_Problem requirements_
Nothing besides a number belongs in the answer, which is how many lines of the listing contain the string "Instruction".

▼

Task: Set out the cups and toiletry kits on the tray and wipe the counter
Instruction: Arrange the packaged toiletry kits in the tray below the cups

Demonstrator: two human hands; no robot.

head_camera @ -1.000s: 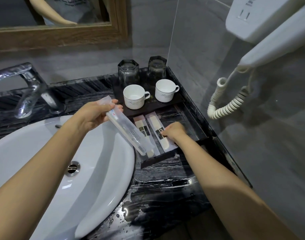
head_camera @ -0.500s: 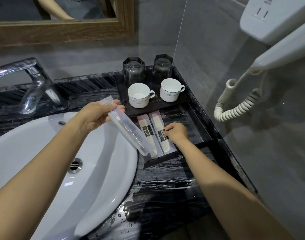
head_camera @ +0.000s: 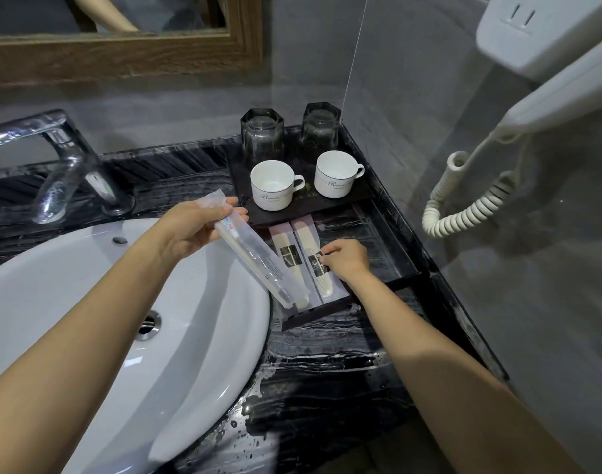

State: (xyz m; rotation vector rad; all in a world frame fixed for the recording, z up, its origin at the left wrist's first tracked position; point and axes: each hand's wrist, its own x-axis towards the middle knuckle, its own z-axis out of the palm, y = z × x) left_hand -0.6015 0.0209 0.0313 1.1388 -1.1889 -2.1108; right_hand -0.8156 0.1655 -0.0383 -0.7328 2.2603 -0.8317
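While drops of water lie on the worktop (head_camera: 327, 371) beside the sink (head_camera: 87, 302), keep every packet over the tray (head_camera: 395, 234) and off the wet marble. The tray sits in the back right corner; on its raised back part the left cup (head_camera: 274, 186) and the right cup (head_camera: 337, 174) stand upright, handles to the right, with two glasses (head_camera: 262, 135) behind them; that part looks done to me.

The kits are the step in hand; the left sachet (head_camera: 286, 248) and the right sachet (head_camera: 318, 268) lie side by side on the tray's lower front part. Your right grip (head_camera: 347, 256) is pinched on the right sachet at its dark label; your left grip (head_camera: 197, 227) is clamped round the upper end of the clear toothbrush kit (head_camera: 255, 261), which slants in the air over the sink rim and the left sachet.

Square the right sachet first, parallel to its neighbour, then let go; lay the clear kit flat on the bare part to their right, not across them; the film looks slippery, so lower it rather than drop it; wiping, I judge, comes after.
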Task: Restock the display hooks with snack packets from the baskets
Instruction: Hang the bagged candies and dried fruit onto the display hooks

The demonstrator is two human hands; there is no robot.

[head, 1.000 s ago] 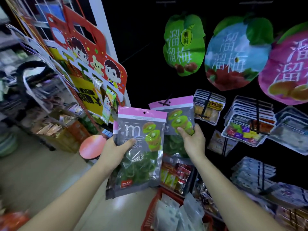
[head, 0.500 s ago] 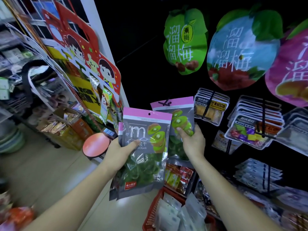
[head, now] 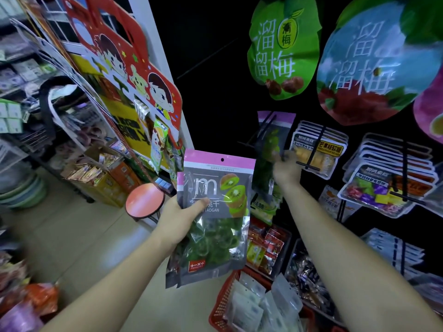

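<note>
1. The left hand (head: 178,218) is clamped on a kiwi packet (head: 212,218), thumb on the front. A second packet seems to sit behind it, but I cannot be sure.
2. The right hand (head: 286,170) is up at the black wall, by a hung packet (head: 272,149) on a hook (head: 263,127). That hand is blurry, so I cannot tell if it grips the packet or just touches it.
3. The two hands are apart, the right one higher and nearer the wall.
4. A red basket (head: 221,305) with more packets sits low, under the arms.
5. What could go wrong: the small hole at the top of the held packet could miss the thin hook. Then the packet might bend or drop.
6. The hung packet looks tilted. If it is not pushed all the way back, it could slide off the hook.
7. The left hand grips the slick packet at one side only. A loose grip could let one slip down to the floor.
8. The mango packs (head: 316,149) hang just beside. A bump from the right arm could knock them.
</note>
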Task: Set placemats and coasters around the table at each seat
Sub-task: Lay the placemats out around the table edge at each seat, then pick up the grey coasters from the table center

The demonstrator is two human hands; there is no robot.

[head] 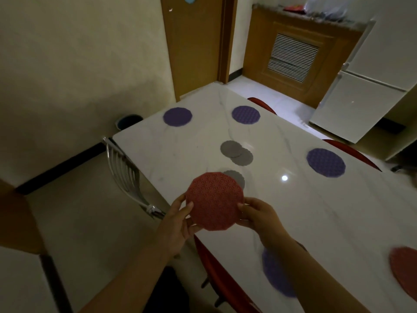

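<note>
Between both hands [222, 219], red placemat [214, 201], seemingly above table [293, 211] edge

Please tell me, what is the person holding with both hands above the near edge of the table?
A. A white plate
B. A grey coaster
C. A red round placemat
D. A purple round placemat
C: the left hand and the right hand grip opposite edges of a red round placemat, while the purple placemats and grey coasters lie on the table.
</note>
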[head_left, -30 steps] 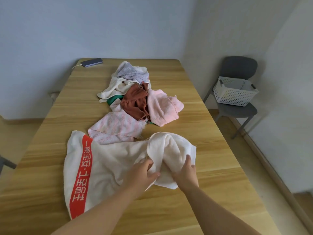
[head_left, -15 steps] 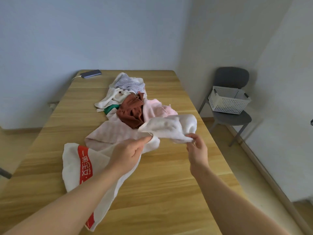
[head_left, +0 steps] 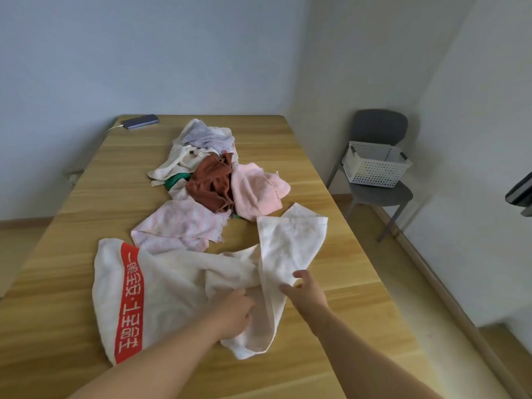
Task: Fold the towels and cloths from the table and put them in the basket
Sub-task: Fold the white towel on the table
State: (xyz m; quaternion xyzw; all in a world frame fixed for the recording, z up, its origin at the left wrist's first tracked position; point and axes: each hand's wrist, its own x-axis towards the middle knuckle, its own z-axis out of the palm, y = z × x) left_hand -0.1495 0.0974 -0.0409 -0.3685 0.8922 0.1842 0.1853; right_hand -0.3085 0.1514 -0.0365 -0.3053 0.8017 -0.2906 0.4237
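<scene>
The white towel with the red band (head_left: 172,283) lies crumpled across the near part of the tabletop (head_left: 345,269). Its right end is twisted and thrown up into a flap, and no fold has been made. The left hand (head_left: 231,315) has its fingers curled into the bunched middle of the cloth, and the right hand (head_left: 306,287) pinches the flap's near edge between thumb and fingers. The main risk is the twist: if the hands draw apart without undoing it, the towel will probably fold lopsided, with the red band askew. A hard tug toward the person could also drag the pale pink cloth (head_left: 178,226), which seems to touch the towel's far edge (which lies over which cannot be told), and so disturb the pile of cloths (head_left: 213,180) behind it. The basket (head_left: 374,171) stands well apart on a chair (head_left: 380,194) to the right, off the tabletop, so a loosely folded towel could fall open while being carried there.
</scene>
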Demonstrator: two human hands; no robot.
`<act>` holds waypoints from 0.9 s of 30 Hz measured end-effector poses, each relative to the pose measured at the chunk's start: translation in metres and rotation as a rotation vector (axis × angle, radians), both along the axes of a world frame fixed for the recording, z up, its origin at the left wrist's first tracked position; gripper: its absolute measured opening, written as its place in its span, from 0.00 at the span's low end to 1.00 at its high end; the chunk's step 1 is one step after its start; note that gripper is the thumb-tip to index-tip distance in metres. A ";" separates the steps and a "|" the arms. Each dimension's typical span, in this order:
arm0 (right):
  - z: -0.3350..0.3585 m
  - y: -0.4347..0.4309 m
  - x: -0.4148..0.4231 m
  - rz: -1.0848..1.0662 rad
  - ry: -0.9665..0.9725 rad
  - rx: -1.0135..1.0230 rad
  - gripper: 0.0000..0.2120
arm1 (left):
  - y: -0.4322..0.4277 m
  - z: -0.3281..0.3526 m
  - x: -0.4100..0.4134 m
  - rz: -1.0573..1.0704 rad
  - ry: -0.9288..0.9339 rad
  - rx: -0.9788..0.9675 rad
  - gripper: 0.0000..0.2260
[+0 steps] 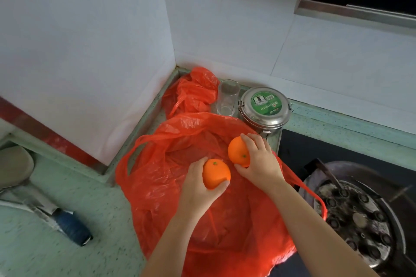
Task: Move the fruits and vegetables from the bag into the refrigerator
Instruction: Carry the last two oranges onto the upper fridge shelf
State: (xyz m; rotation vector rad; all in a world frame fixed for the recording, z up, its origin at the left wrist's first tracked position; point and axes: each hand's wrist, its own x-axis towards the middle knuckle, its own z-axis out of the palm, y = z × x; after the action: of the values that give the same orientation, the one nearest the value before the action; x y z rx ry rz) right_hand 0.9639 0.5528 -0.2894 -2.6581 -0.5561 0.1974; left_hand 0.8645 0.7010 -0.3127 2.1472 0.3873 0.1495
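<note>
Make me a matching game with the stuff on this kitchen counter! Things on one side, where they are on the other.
Things: 1 glass; 2 knife; 3 steel tin; 4 red bag.
Places: A spread open in the middle; B lying far left on the counter; C between a crumpled bag and the tin; D right of the glass.
Pairs: 1-C, 2-B, 3-D, 4-A.

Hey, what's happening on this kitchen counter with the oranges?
A person is unpacking groceries. The left hand grips the nearer orange and the right hand grips the farther orange, both over the open red bag lying on the counter. A glass and a steel tin stand behind the bag. No refrigerator is in view, so the oranges are not yet put away.
</note>
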 end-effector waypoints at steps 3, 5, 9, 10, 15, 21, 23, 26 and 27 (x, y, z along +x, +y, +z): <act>0.006 -0.005 -0.018 -0.020 0.004 0.100 0.38 | 0.001 0.005 -0.013 0.058 -0.026 -0.006 0.33; 0.013 -0.009 -0.030 -0.027 0.001 0.148 0.39 | 0.001 0.009 -0.023 0.086 -0.048 0.002 0.33; 0.027 -0.018 -0.053 -0.033 0.011 0.231 0.38 | -0.004 0.021 -0.044 0.122 -0.080 0.015 0.34; 0.031 -0.020 -0.059 -0.035 0.013 0.254 0.37 | -0.006 0.025 -0.049 0.125 -0.087 0.022 0.34; 0.048 -0.034 -0.088 -0.017 0.016 0.382 0.36 | -0.015 0.053 -0.078 0.162 -0.150 0.086 0.35; 0.071 -0.050 -0.126 0.059 0.051 0.497 0.36 | -0.035 0.082 -0.125 0.237 -0.209 0.110 0.35; 0.076 -0.055 -0.138 0.113 0.045 0.493 0.36 | -0.044 0.090 -0.143 0.271 -0.229 0.112 0.35; 0.082 -0.061 -0.157 0.202 0.062 0.491 0.35 | -0.059 0.098 -0.173 0.333 -0.246 0.129 0.34; 0.084 -0.062 -0.164 0.234 0.074 0.490 0.35 | -0.065 0.100 -0.186 0.358 -0.254 0.133 0.34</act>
State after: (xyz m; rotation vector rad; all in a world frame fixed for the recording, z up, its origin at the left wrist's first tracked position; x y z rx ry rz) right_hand 0.8000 0.4909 -0.2053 -2.1038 -0.7792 0.1970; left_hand 0.6787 0.6361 -0.2127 2.1363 0.6224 0.6598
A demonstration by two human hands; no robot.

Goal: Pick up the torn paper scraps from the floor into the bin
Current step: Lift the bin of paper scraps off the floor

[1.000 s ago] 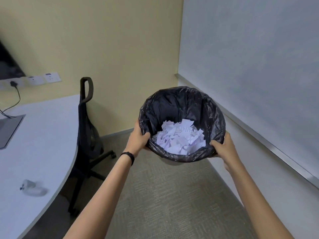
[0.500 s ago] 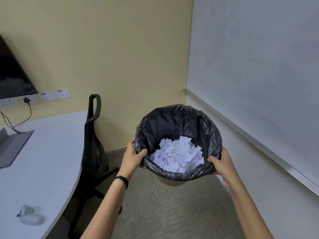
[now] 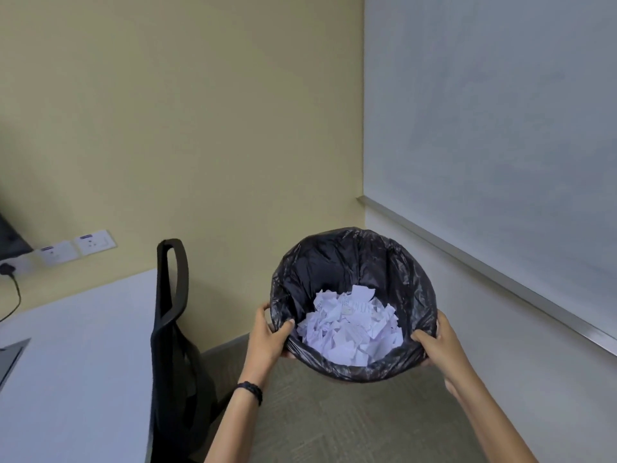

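Left hand (image 3: 268, 335) and right hand (image 3: 437, 344) are gripping the bin (image 3: 354, 259) rim, holding it above the carpet; paper scraps (image 3: 350, 325) are sitting inside. Keep it level while lowering, thumbs pinning the liner.

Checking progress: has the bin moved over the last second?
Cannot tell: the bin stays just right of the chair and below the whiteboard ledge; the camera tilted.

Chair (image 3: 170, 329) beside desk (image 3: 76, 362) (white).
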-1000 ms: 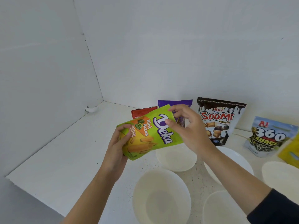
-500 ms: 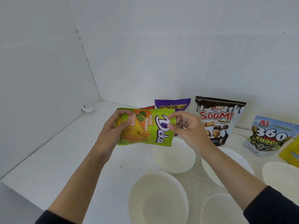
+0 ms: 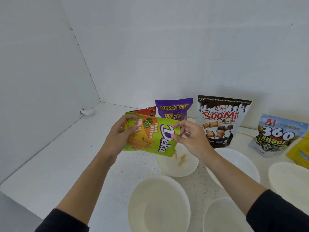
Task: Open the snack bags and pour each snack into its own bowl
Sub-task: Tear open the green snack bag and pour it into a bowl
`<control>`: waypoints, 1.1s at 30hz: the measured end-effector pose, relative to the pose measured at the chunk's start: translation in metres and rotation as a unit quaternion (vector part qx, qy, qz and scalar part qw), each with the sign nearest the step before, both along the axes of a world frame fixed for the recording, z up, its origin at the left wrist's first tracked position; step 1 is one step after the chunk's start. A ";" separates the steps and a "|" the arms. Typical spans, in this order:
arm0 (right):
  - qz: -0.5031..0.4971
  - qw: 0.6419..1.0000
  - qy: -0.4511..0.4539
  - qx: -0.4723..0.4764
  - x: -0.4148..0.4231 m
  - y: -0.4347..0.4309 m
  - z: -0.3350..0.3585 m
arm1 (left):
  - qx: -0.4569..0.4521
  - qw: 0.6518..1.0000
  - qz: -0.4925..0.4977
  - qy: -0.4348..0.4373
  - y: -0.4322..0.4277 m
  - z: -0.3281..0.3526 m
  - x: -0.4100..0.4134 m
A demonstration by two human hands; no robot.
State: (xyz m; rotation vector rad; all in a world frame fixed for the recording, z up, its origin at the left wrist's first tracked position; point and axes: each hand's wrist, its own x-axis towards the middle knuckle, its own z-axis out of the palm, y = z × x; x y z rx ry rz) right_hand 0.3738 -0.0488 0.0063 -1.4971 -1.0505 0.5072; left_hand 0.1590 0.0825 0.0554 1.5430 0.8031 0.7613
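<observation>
**Deka Mini Bites: pour in progress over the back bowl**

Obs. The Deka Mini Bites bag (image 3: 150, 136) is off the counter (image 3: 66, 164). It is held on its side in the air, printed face toward the camera, with the right end lower than the left. The left hand (image 3: 119, 138) grips the closed end, thumb across the front and fingers behind. The right hand (image 3: 189, 139) pinches the upper corner of the open end between thumb and forefinger, and its other fingers are loosely curled. The hands are apart, one at each end of the bag.

Snack sticks (image 3: 181, 159) are in mid-fall below the bag's low corner, inside the rim of the small white bowl (image 3: 189, 169).

Reading. The two-ended hold looks deliberate. The left hand sets the tilt. The right hand probably holds the mouth open and aims it, so pieces leave by the low corner only. The bag hangs just above the bowl, probably to stop pieces bouncing out. The mouth itself faces away and is not visible.

Surroundings. Four more bowls sit nearer the person:
- a near bowl (image 3: 158, 205)
- one to its right (image 3: 222, 218)
- one behind the right forearm (image 3: 237, 161)
- one at the right edge (image 3: 289, 180)

No snack shows in the parts of them I can see, so I take them to be set out one per bag.

Along the back wall are a red bag (image 3: 148, 111), a Mum's Bake wafer bag (image 3: 173, 109), a Soomi cereal bag (image 3: 220, 121), an A1 360 Kuaci bag (image 3: 277, 136) and a yellow bag (image 3: 299, 153). All are behind the bowls, out of the pour path.

Judgement: this is the first pour, and most of the task remains.
</observation>
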 end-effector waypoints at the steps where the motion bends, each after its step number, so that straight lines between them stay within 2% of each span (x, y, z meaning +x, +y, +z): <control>1: 0.004 1.000 -0.003 -0.005 0.000 0.000 0.001 | 0.001 1.000 0.001 0.002 0.000 0.000 0.000; 6: 0.009 1.000 -0.014 0.014 0.002 0.002 0.016 | 0.018 1.000 0.004 -0.014 0.002 0.012 0.001; 14: 0.009 0.995 0.044 0.090 -0.003 0.003 0.034 | 0.089 0.994 -0.002 -0.068 0.004 0.037 -0.001; 22: 0.009 0.997 0.043 -0.060 0.000 -0.003 0.003 | 0.074 0.996 -0.010 0.043 0.000 0.006 0.001; 28: 0.006 0.996 0.063 -0.055 0.002 0.000 -0.003 | 0.087 0.994 0.009 0.069 -0.003 0.008 0.003; 33: -0.001 0.999 0.043 -0.006 0.006 0.002 0.014 | 0.124 0.992 0.028 0.029 -0.006 0.032 0.003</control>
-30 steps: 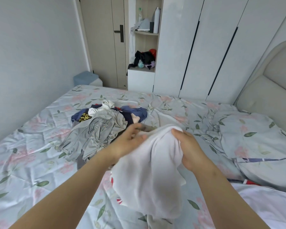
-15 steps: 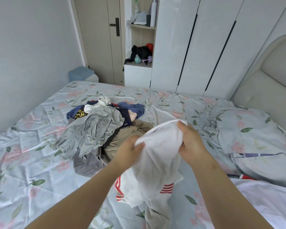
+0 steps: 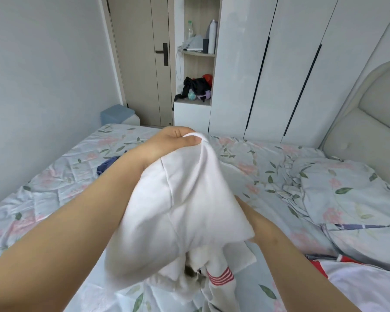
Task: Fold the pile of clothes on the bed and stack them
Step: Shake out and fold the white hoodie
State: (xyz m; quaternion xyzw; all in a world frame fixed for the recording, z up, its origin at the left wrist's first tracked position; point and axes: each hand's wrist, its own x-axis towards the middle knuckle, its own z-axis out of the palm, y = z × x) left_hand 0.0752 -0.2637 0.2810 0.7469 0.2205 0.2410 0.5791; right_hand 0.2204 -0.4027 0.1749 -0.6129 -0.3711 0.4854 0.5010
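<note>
A white garment (image 3: pixel 185 210) with red-striped cuffs hangs in front of me above the bed (image 3: pixel 54 183). My left hand (image 3: pixel 173 140) is raised high and pinches its top edge between thumb and fingers. My right hand (image 3: pixel 254 219) is lower, mostly hidden behind the cloth, so its grip is not visible. The pile of clothes is almost wholly covered by my left arm and the garment; only a blue corner (image 3: pixel 106 166) shows.
A pillow (image 3: pixel 347 194) in floral cover lies at the right by the padded headboard (image 3: pixel 374 122). A white and red cloth (image 3: pixel 365 282) lies at the lower right. Wardrobe doors (image 3: pixel 279 64), a shelf niche and a blue box (image 3: pixel 116 113) stand beyond the bed.
My left hand has lifted the garment's edge up and away, well above the pile. My right hand has dropped lower behind the cloth. The garment now hangs stretched between them.
</note>
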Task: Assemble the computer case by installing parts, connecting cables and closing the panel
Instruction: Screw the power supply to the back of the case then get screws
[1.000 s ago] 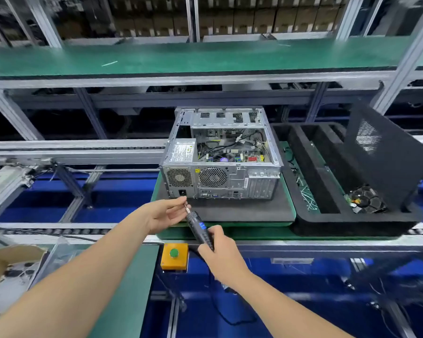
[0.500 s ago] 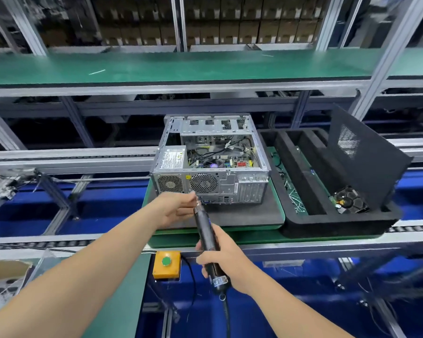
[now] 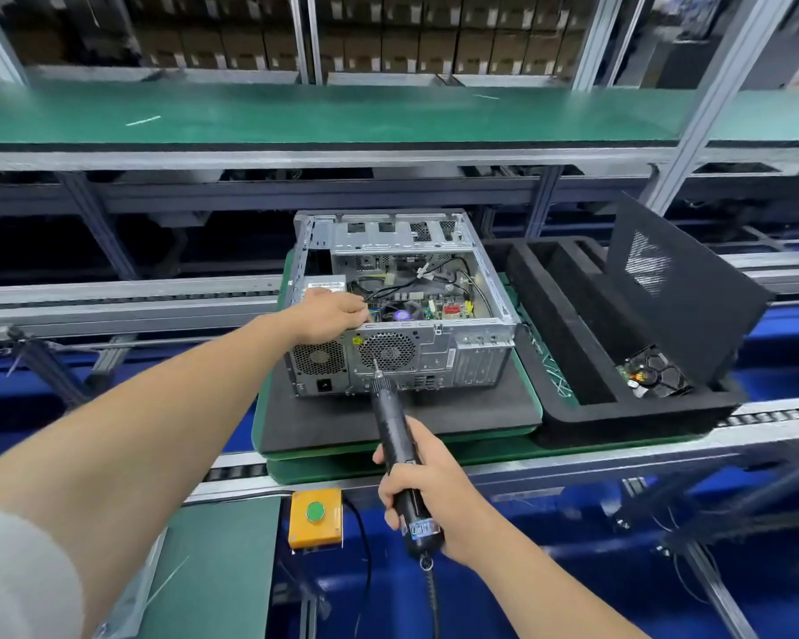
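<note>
Left hand [image 3: 328, 315] now grips computer case [image 3: 462, 357] rim, right hand [image 3: 430, 495] holds screwdriver [image 3: 390, 422] against its rear

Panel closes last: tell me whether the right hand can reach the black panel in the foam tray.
Likely not yet: the right hand grips the screwdriver at the case's back. Nothing blocks the panel, which leans uncovered to the right; freeing that hand should do.

Silver PC case [image 3: 434, 357], open side up, rear fans toward cam, sits on blk foam pad [image 3: 324, 422].
</note>
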Demonstrator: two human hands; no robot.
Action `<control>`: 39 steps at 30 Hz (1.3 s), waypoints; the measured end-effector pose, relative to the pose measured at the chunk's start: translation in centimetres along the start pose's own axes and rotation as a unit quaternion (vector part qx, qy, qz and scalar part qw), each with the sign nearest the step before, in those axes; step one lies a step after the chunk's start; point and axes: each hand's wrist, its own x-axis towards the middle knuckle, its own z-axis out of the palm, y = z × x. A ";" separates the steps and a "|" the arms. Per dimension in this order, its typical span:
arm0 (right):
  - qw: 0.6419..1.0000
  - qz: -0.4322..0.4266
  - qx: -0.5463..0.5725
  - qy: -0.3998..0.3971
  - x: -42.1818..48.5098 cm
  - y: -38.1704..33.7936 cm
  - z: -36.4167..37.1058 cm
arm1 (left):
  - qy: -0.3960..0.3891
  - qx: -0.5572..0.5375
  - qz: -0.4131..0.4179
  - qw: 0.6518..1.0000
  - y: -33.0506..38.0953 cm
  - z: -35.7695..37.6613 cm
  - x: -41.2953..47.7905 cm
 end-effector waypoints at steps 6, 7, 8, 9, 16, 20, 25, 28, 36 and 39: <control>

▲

_Reply_
4